1. Policy statement. In many mortgages, the creditor cannot determine, at the time disclosure must be made, whether a loan may be assumable at a future date on its original terms.

Truth in Lending: 18(r) Required Deposit.

1. Disclosure required. The creditor must inform the consumer of the existence of a required deposit. (Appendix H provides a model clause that may be used in making that disclosure.) Section 1026.18(r) describes 3 types of deposits that need not be considered required deposits. Use of the phrase “need not” permits creditors to include the disclosure even in cases where there is doubt as to whether the deposit constitutes a required deposit.

Truth in Lending: 18(s) Interest Rate and Payment Summary for Mortgage Transactions.

1. In general.153 Section 1026.18(s) prescribes format and content for disclosure of interest rates and monthly (or other periodic) payments for reverse mortgages and certain transactions secured by dwellings that are personal property but not cooperative units. The information in § 1026.18(s)(2) through (4) is required to be in the form of a table, except as otherwise provided, with headings and format substantially similar to model clause H-4(E), H-4(F), H-4(G), or H-4(H) in appendix H to this part.

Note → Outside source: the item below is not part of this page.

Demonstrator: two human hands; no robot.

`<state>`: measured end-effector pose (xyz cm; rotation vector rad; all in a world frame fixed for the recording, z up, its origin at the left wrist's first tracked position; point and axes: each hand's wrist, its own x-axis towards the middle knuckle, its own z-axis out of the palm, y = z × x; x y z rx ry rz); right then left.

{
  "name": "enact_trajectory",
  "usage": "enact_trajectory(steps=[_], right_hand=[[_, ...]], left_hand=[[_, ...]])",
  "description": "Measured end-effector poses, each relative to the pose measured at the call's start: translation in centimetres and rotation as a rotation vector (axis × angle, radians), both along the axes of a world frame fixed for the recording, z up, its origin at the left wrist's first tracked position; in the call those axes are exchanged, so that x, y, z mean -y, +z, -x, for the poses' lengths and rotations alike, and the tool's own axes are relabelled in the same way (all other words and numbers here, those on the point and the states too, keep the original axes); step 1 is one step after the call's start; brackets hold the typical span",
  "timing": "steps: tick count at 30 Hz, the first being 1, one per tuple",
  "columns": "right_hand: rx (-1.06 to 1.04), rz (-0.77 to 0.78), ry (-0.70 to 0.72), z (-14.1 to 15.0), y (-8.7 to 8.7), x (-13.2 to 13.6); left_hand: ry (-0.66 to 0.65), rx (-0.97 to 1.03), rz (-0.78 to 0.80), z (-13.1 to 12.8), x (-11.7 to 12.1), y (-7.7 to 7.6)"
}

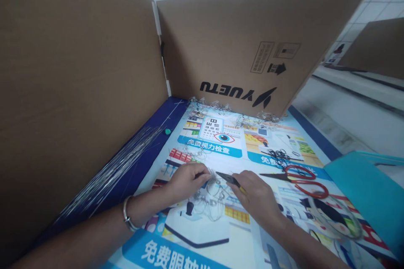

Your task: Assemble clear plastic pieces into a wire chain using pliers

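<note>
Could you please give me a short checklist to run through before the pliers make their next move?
1. Pliers in the right hand: ok, held with the tips towards the left hand.
2. Left hand pinching the wire piece: seems ok, though blurred.
3. Pliers' jaws gripping wire: cannot tell; too small and blurred.
4. Scissors pointing away from the right hand: not ok; the blades point towards it, close by.
5. Long wires apart from both hands: ok, bundled on the left.
</note>
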<state>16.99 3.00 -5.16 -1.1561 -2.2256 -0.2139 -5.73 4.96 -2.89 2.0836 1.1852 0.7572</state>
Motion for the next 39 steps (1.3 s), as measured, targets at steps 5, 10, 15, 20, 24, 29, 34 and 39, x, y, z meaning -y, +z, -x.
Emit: enact_trajectory(steps=[5, 10, 15, 20, 24, 29, 34, 39], right_hand=[[0.021, -0.026, 0.006, 0.0, -0.14, -0.12], [0.049, -0.064, 0.037, 0.1, 0.19, -0.36], [0.087, -0.054, 0.055, 0.36, 0.58, -0.6], [0.106, -0.054, 0.061, 0.51, 0.51, -0.69], [0.12, -0.052, 0.069, 0.54, 0.44, -0.67], [0.148, -0.058, 0.078, 0.59, 0.45, -0.67], [0.189, -0.081, 0.072, 0.85, 0.44, -0.81], [0.231, -0.117, 0.062, 0.96, 0.34, -0.82]], left_hand=[[-0.017, -0.026, 0.001, -0.02, -0.12, -0.05], [0.012, -0.015, 0.034, -0.13, -0.23, -0.32], [0.07, -0.018, 0.024, -0.31, -0.27, -0.65], [0.083, -0.036, 0.035, -0.38, -0.13, -0.8], [0.092, -0.041, 0.055, -0.39, -0.06, -0.72], [0.085, -0.027, 0.062, -0.4, 0.06, -0.42], [0.074, -0.02, 0.07, -0.4, 0.22, -0.18], [0.084, 0.011, 0.086, -0.39, 0.05, -0.42]])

Truth in Lending: 18(s)(3) Payments for Amortizing Loans.

1. Payments corresponding to interest rates. Creditors must disclose the periodic payment that corresponds to each interest rate disclosed under § 1026.18(s)(2)(i)(A)–(C). The corresponding periodic payment is the regular payment for each such interest rate, without regard to any final payment that differs from others because of the rounding of periodic payments to account for payment amounts including fractions of cents. Balloon payments, however, must be disclosed as provided in § 1026.18(s)(5).

Truth in Lending: 18(s)(3)(ii) Interest-Only Payments.

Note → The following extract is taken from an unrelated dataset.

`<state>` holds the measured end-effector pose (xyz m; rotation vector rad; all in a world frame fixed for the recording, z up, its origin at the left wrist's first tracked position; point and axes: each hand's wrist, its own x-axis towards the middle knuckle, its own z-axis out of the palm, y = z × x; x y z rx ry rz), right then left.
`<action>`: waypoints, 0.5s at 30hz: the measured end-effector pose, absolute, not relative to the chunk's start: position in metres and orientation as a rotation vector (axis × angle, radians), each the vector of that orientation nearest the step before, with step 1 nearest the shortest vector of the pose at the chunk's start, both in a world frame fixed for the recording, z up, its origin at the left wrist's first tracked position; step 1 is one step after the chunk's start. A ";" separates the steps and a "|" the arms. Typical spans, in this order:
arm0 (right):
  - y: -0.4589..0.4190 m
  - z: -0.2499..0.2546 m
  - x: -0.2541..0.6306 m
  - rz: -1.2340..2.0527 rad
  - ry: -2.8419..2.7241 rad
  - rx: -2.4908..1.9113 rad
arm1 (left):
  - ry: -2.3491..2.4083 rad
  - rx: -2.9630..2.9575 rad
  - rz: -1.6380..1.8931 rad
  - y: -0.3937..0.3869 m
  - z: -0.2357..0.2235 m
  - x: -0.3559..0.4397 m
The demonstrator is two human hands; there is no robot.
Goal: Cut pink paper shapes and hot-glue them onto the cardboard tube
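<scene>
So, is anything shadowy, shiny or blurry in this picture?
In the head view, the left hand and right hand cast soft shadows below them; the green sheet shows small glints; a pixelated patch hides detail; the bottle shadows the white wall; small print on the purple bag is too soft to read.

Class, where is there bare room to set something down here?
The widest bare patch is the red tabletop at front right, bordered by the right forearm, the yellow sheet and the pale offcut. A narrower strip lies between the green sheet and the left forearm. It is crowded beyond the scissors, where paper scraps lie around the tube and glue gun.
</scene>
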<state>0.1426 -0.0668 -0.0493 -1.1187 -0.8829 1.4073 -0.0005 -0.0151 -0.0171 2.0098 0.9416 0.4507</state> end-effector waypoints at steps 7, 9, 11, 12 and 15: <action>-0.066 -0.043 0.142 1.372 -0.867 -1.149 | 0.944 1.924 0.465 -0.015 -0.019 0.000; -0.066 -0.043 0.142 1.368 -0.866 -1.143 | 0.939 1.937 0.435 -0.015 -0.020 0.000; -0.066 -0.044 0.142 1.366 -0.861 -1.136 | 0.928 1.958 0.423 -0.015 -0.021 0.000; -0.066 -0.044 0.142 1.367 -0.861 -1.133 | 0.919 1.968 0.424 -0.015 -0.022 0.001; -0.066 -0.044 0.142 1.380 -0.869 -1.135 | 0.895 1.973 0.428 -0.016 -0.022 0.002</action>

1. Interest-only loans that are also negative amortization loans. The rules in § 1026.18(s)(3)(ii) for disclosing payments on interest-only loans apply only if the loan is not also a negative amortization loan. If the loan is a negative amortization loan, even if it also has an interest-only feature, payments are disclosed under the rules in § 1026.18(s)(4).

Paragraph 18(s)(3)(ii)(C)

Truth in Lending: 18(s)(4) Payments for Negative Amortization Loans.

1. Table. Section 1026.18(s)(1) provides that tables shall include only the information required in § 1026.18(s)(2)–(4). Thus, a table for a negative amortization loan must contain no more than two horizontal rows of payments and no more than five vertical columns of interest rates.

Truth in Lending: 18(s)(5) Balloon Payments.

1. General. A balloon payment is one that is more than two times the regular periodic payment. In a reverse mortgage transaction, the single payment is not considered a balloon payment. A balloon payment must be disclosed outside and below the table, unless the balloon payment coincides with an interest rate adjustment or a scheduled payment increase. In those cases, the balloon payment must be disclosed in the table.

Truth in Lending: 18(s)(6) Special Disclosures for Loans With Negative Amortization.

1. Escrows.157 See the commentary under § 1026.18(s)(3)(i)(C) for guidance on escrows for purposes of § 1026.18(s)(6). Under that guidance, because mortgage insurance payments and functionally equivalent fees decline over a loan’s term, the payment amounts shown in the table should reflect the mortgage insurance payment and functionally equivalent fees that will be applicable at the time each disclosed periodic payment will be in effect.